▶ **What the task asks**
Transcribe every line of the material below without change, apart from dropping the pictures.

------ Data extract

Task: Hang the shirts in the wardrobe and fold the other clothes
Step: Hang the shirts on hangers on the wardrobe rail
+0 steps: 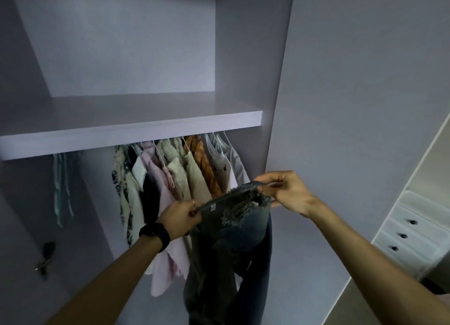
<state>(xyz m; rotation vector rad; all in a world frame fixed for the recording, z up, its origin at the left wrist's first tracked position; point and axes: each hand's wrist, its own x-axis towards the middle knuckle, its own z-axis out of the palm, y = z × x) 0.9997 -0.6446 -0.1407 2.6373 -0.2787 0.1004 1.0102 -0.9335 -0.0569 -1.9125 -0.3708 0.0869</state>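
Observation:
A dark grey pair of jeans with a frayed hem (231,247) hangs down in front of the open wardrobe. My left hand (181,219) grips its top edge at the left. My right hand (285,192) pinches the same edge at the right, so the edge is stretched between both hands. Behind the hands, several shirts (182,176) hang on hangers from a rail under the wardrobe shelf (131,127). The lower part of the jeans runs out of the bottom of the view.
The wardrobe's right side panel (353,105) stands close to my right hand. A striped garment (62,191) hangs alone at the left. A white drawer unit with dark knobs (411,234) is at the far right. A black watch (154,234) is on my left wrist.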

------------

▶ **Task output**
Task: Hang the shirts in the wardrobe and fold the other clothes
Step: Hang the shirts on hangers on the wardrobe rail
+0 steps: 
<state>(xyz m; rotation vector rad; all in a world frame fixed for the recording, z up, its origin at the left wrist's first tracked position; point and axes: each hand's wrist, its own x-axis towards the middle knuckle, its own z-axis out of the palm, y = z × x) 0.9997 -0.6446 -0.1407 2.6373 -0.2787 0.1004 1.0102 -0.9335 -0.0569 -1.9125 -0.3708 0.0869</state>
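Observation:
A dark grey pair of jeans with a frayed hem (231,247) hangs down in front of the open wardrobe. My left hand (181,219) grips its top edge at the left. My right hand (285,192) pinches the same edge at the right, so the edge is stretched between both hands. Behind the hands, several shirts (182,176) hang on hangers from a rail under the wardrobe shelf (131,127). The lower part of the jeans runs out of the bottom of the view.
The wardrobe's right side panel (353,105) stands close to my right hand. A striped garment (62,191) hangs alone at the left. A white drawer unit with dark knobs (411,234) is at the far right. A black watch (154,234) is on my left wrist.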

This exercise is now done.